Date of this Version
Journal for the Advancement of Developing Economies, Volume 5, Issue 1 (2016), pp. 4-18.
In this paper, we combine Autoregressive Distributed Lag (ARDL) approach with trend analysis to assess the relationship between Ghana’s budget deficit and economic growth from 2000 to 2015 using quarterly data. The trend analysis reveals that since 2000, years of high budget deficit were usually followed by years of low economic growth and vice versa. This phenomenon was pronounced in 2009, when the Gross Domestic Product (GDP) growth rate fell from 7.3 percent in 2008 to 4 percent in 2009, following an increase in the budget deficit from 8 percent in 2007 to 11.5 percent in 2008. The same phenomenon was observed between 2012 and 2015. The econometric results show a significantly negative effect of budget deficits on economic growth.

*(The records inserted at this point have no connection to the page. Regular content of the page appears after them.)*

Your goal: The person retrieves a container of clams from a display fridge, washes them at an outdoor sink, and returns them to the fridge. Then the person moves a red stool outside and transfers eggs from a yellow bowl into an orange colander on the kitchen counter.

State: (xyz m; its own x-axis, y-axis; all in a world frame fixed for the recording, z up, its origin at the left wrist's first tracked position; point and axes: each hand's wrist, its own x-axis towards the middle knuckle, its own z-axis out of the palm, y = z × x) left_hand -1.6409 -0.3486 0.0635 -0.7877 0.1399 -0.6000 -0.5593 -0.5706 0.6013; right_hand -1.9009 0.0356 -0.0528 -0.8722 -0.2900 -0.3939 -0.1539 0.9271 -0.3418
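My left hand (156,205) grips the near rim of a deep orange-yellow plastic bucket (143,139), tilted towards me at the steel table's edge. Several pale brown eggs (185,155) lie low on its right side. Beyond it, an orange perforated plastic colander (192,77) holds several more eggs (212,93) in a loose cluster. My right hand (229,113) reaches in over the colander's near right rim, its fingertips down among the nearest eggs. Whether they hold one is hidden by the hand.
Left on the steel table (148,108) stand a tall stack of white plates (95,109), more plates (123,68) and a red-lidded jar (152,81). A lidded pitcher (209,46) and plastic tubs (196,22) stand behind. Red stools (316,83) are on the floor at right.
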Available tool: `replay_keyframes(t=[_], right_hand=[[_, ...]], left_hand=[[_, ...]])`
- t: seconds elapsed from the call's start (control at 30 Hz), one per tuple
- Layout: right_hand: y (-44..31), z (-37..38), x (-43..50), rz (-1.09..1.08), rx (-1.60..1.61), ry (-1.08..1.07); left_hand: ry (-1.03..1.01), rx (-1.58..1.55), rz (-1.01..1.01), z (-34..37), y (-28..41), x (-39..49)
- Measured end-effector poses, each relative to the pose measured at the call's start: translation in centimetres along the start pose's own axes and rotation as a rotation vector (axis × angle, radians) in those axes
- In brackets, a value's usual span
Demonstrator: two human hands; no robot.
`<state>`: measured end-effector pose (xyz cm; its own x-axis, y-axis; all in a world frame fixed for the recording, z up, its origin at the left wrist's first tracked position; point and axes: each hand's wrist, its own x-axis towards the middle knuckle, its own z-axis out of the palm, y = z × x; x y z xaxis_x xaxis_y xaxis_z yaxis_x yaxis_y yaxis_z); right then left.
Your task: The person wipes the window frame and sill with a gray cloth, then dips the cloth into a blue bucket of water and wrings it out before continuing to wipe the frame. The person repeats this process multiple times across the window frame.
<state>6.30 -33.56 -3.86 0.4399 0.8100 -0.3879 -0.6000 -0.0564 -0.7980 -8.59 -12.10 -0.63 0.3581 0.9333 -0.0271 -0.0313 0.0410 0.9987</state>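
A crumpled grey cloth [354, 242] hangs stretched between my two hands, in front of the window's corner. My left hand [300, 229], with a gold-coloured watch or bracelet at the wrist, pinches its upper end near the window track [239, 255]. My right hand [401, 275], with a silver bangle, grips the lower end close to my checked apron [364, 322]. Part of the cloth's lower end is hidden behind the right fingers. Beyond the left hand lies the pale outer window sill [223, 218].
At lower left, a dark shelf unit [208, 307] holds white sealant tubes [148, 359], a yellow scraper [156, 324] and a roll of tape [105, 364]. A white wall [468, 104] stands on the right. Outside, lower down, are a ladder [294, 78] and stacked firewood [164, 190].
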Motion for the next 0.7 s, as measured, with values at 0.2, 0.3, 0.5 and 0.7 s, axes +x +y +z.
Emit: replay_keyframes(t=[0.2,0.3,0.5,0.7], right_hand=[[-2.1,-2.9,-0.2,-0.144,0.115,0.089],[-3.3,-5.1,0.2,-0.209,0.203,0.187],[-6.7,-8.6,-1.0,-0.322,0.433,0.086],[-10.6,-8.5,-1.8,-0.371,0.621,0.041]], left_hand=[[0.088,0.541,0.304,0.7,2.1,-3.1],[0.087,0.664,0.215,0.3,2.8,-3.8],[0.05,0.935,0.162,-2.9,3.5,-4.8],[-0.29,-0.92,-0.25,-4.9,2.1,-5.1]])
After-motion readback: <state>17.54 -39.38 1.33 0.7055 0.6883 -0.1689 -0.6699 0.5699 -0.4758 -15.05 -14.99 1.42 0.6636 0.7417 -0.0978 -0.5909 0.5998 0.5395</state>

Thus, a 100 percent increase in budget deficit in the long run would lead to a 3 percent decrease in real GDP, holding all other factors constant. The results confirm the Neoclassical proposition that high budget deficit does not necessarily translate into economic growth. The paper recommends that government must ensure strong fiscal discipline without compromising the wellbeing of the citizenry by allocating budget spending to sectors that can translate the deficit into high economic growth both in the short and long runs.